Döhle bodies are light blue-gray, oval, basophilic, leukocyte inclusions located in the peripheral cytoplasm of neutrophils. They measure 1-3 μm in diameter. Not much is known about their formation, but they are thought to be remnants of the rough endoplasmic reticulum.

They are named after German pathologist, Karl Gottfried Paul Döhle (1855-1928). They are often present in conjunction with toxic granulation. However, it has been found that certain healthy individuals may have persistent Döhle bodies found in neutrophils.


Associated conditions
They are seen in:
 Burns
 Infection
 Physical trauma
 Neoplastic diseases
 Fanconi syndrome
 May–Hegglin anomaly
 Chédiak–Steinbrinck–Higashi's syndrome
 Leukemoid reaction

Pathophysiology
The presence of Döhle bodies in mature and immature neutrophils on a blood smear can be normal if they are present only in small numbers. They are also normally more abundant in cats and horses. Döhle bodies are intra-cytoplasmic structures thought to be composed of endoplasmic reticulum material; they will increase in number with inflammation and increased granulocytopoiesis.  If there are many neutrophils in the bloodstream containing Döhle bodies, these can be referred to as toxic neutrophils. Toxic neutrophils can also correspond to neutrophils that possess a more basophilic cytoplasm, basophilic granulation (infrequently observed), or cytoplasmic vacuoles in addition to one of the preceding cytoplasmic changes.
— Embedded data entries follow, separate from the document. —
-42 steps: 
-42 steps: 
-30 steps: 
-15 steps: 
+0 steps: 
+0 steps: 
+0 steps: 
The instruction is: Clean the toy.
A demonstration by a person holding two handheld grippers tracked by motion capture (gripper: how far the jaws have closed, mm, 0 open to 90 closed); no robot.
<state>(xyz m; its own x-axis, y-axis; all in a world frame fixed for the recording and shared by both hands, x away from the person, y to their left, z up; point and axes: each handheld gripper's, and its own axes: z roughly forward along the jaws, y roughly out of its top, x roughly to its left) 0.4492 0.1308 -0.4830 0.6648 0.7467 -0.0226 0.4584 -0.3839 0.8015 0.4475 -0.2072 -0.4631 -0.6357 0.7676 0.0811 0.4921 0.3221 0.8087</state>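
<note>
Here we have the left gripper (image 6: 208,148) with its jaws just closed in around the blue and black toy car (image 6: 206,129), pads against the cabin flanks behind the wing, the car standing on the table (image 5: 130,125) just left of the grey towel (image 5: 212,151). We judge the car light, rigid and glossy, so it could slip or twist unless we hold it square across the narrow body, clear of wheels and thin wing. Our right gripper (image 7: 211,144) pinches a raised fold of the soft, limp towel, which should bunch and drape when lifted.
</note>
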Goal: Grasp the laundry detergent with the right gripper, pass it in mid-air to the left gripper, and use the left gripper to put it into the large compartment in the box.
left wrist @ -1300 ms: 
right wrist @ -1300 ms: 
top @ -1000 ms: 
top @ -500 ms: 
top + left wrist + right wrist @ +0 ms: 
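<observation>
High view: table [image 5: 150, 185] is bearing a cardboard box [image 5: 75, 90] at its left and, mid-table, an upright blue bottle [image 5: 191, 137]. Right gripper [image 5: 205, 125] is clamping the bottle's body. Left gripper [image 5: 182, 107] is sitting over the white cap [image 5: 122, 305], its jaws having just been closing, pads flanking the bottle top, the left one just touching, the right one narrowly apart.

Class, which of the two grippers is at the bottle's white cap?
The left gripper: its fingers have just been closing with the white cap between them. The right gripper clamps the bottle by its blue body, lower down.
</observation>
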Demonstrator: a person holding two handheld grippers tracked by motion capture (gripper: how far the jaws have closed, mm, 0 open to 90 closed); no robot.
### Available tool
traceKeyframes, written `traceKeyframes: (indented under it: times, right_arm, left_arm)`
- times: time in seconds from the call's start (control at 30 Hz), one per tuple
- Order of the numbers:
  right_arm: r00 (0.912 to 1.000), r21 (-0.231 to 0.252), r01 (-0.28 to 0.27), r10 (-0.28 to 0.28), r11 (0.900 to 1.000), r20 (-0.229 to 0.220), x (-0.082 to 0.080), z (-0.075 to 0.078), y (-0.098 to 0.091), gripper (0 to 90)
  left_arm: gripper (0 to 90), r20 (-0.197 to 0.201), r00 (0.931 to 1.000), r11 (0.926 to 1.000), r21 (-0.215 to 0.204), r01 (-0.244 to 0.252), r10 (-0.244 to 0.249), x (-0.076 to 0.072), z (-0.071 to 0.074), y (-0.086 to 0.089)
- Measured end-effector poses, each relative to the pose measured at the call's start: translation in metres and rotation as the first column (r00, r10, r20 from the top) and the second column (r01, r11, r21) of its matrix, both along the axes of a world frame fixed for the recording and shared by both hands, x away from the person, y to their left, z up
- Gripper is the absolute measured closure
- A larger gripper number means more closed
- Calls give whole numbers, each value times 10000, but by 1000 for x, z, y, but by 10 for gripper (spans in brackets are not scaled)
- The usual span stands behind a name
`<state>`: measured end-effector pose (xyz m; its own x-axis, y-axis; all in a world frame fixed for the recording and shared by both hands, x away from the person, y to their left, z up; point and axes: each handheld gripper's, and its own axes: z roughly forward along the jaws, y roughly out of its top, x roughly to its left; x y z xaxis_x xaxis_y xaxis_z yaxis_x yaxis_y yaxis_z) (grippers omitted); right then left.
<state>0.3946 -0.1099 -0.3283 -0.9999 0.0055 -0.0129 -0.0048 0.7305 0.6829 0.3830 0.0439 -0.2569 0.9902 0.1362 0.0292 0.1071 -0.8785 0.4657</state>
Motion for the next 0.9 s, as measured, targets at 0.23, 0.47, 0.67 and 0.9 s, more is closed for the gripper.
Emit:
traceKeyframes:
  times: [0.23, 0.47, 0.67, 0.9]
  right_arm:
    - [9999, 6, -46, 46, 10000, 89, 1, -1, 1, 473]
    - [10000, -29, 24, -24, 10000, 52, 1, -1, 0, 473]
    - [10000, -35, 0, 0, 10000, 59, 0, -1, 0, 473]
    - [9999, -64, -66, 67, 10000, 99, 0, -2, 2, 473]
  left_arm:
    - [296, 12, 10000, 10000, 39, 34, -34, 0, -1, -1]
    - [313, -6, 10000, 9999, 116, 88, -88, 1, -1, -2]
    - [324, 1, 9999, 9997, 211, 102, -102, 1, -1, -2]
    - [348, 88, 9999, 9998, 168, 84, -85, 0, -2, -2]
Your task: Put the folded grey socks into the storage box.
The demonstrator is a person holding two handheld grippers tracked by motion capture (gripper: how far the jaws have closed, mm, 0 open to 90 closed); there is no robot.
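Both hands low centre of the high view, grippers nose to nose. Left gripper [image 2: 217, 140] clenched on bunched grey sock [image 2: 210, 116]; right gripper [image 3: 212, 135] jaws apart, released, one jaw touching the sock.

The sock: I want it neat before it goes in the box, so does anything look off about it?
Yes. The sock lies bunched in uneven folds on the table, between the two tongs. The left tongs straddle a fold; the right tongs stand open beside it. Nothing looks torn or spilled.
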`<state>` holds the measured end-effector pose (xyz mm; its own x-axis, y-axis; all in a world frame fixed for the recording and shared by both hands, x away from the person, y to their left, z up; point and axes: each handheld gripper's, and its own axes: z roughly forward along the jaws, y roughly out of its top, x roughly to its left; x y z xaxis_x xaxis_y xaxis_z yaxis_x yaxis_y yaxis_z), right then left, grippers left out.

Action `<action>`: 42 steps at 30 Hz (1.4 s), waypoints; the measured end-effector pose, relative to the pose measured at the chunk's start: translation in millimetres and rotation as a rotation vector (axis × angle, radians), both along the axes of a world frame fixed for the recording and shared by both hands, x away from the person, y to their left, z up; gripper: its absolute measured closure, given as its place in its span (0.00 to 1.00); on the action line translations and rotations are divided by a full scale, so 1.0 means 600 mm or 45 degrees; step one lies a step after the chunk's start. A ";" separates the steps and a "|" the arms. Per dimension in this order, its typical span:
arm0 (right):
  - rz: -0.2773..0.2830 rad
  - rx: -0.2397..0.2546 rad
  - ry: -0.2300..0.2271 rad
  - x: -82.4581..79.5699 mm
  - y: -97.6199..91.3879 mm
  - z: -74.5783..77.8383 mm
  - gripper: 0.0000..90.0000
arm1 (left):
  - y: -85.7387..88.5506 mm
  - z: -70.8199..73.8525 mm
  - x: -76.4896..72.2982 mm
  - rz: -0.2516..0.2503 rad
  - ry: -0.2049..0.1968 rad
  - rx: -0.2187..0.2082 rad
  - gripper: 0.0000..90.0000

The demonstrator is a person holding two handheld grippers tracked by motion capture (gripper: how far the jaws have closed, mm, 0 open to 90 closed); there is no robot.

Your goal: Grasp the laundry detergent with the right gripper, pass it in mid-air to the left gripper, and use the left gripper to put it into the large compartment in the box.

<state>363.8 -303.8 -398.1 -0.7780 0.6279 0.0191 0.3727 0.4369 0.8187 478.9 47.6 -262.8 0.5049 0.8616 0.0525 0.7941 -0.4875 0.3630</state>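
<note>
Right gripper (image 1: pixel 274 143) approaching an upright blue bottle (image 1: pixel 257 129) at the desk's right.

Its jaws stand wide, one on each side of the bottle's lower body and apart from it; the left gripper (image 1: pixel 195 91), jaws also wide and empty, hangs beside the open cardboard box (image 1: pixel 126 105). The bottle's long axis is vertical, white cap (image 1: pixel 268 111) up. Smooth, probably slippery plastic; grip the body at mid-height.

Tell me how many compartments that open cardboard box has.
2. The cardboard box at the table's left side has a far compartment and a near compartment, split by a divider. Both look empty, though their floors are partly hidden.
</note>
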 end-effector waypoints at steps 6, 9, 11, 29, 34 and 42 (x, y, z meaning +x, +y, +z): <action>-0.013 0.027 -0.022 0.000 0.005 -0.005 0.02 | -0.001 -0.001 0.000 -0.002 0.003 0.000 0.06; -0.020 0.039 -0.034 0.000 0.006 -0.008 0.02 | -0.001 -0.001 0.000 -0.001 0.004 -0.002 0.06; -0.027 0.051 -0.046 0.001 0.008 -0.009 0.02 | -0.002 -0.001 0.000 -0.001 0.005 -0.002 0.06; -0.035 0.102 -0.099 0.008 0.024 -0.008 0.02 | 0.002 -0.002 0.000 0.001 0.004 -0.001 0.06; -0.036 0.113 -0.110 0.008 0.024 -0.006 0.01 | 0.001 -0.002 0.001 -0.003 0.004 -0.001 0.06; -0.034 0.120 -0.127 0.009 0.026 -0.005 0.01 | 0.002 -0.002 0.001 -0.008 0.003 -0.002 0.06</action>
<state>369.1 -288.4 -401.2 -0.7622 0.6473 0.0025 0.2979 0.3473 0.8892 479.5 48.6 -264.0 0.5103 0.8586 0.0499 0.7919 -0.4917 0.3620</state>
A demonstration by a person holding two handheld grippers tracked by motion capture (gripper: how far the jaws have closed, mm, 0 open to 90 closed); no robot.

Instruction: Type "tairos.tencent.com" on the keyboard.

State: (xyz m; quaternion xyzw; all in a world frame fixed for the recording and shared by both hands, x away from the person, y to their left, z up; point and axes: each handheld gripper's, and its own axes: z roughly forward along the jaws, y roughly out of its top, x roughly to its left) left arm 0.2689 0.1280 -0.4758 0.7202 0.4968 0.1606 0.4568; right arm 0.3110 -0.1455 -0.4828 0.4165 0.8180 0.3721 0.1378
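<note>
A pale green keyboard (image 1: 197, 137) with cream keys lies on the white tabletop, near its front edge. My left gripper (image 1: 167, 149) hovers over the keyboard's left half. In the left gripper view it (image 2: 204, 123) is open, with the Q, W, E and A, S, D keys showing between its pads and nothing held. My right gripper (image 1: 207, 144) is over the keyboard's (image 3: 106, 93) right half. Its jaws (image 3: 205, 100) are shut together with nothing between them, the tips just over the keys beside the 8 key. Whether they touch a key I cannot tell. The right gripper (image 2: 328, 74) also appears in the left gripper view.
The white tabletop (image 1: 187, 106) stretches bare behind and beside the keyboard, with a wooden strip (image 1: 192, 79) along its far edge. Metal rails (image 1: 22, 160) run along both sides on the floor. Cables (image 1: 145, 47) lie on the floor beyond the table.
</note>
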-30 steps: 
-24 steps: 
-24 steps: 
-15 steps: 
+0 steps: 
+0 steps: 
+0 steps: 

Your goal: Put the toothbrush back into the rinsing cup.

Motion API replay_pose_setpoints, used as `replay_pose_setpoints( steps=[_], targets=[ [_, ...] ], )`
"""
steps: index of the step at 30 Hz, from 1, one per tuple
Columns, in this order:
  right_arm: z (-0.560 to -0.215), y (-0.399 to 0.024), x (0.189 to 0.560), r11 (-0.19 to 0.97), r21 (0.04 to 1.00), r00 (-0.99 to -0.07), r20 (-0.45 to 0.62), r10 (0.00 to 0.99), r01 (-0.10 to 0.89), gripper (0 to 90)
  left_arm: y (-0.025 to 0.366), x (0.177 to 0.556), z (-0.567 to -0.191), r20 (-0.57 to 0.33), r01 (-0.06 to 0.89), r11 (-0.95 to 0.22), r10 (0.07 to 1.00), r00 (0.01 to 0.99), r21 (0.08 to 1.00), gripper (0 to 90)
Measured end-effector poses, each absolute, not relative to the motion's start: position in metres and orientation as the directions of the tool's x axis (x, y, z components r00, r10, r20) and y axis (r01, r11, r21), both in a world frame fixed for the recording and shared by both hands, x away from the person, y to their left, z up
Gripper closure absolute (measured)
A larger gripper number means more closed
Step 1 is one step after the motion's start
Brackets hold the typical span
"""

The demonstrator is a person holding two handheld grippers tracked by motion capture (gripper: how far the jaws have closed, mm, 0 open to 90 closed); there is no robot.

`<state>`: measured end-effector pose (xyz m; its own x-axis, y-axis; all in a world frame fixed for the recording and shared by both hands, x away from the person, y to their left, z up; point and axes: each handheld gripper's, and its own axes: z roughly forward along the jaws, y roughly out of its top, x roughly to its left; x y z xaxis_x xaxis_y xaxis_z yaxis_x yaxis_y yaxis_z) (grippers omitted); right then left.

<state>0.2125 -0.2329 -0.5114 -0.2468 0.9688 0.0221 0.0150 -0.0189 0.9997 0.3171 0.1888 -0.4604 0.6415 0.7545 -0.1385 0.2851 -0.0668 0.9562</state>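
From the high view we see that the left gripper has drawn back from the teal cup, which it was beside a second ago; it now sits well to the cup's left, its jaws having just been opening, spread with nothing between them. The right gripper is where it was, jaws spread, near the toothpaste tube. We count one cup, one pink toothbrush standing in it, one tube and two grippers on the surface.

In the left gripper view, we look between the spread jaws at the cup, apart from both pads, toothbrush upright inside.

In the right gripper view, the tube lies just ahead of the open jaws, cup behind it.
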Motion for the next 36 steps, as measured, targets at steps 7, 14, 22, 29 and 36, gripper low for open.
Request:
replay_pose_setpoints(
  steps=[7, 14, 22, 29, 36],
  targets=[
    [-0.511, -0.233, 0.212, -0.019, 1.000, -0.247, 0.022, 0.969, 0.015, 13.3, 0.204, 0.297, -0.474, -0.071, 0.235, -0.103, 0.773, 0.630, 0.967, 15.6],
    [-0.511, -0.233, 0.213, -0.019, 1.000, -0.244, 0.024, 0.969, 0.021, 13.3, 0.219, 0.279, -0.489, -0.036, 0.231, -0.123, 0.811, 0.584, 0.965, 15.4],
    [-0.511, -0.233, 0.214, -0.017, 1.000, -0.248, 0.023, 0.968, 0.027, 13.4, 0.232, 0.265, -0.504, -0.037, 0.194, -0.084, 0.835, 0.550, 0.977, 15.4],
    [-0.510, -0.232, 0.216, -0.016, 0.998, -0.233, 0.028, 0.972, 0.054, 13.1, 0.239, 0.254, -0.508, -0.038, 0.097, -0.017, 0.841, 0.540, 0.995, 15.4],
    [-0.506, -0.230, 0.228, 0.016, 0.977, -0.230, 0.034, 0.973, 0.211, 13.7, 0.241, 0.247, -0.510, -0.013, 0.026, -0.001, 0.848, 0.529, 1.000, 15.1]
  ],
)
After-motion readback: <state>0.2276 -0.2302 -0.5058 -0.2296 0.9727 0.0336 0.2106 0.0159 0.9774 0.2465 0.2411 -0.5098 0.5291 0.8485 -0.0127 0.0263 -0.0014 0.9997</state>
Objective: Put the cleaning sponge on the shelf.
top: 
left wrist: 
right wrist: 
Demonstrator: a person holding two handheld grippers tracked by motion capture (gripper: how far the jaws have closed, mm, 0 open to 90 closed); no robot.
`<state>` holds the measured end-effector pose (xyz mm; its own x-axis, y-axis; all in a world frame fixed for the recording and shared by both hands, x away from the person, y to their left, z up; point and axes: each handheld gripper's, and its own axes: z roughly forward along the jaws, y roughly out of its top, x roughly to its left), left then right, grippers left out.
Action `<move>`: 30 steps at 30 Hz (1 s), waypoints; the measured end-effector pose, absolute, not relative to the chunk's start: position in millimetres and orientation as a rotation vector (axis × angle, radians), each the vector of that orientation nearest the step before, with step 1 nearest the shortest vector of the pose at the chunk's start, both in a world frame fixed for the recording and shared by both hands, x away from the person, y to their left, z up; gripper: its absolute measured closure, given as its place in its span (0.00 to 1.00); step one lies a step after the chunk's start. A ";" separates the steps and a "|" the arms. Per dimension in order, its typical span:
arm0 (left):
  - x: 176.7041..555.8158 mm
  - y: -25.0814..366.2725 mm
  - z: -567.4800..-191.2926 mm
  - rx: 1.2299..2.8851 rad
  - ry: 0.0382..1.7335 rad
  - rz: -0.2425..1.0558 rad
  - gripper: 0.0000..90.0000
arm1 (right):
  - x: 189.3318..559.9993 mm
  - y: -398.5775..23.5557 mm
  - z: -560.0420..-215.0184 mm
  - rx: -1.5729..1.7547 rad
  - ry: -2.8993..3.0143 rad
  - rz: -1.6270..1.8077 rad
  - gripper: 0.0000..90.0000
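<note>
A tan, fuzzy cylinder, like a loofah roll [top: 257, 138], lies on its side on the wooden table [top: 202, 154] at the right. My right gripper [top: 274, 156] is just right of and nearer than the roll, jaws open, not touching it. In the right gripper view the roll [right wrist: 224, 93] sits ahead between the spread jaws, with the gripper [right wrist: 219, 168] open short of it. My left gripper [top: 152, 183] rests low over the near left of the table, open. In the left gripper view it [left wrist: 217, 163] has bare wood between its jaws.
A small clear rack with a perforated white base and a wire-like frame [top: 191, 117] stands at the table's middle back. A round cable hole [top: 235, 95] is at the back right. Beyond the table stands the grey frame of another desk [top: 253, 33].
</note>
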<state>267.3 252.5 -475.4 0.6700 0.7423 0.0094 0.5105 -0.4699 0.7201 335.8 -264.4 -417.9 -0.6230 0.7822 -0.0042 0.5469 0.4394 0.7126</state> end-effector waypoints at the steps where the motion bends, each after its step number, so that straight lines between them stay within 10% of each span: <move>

Döhle bodies, cytoplasmic basophilia and cytoplasmic granulation all reflect "defects" in cell production and maturation during active granulocytopoiesis. Just like a left shift, the presence of toxic neutrophils suggests increased granulocytopoiesis. However, in a freshly prepared blood smear, the presence of vacuolation in addition to toxic neutrophils reflects endotoxemia resulting in autolysis of neutrophils. This autodigestion is responsible for the cytoplasmic vacuolation. It is the single toxic change that does not result from the "manufacturing" process.